### BRIEF
Each line of the data must reappear exactly in your answer, with no images included.

>>

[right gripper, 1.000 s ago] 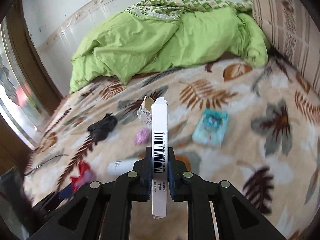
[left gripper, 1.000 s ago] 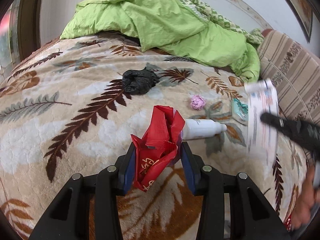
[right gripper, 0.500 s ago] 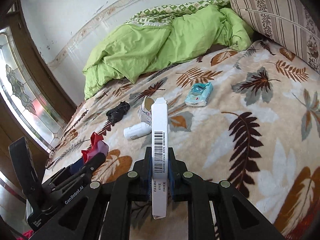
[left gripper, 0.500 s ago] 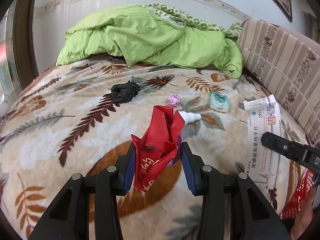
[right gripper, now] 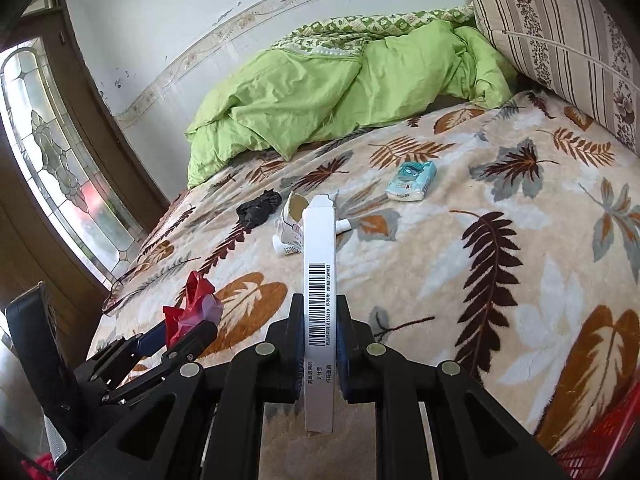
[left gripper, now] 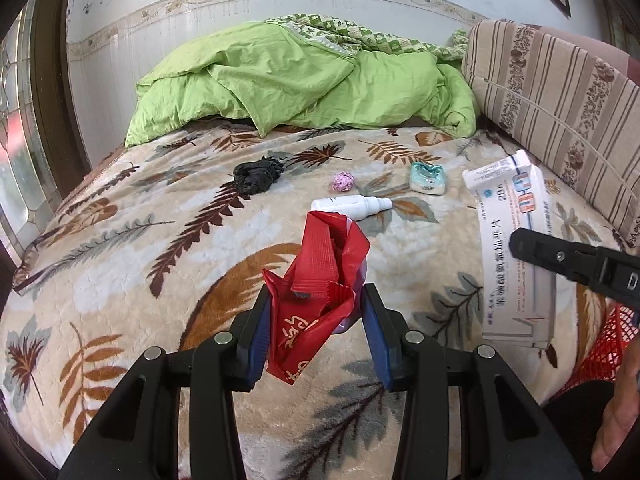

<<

### ANSWER BELOW
[right gripper, 1.000 s ago] 
[left gripper, 1.000 s ago] 
[right gripper, 0.500 s ago] 
[left gripper, 0.500 s ago] 
[right gripper, now] 
[left gripper, now] 

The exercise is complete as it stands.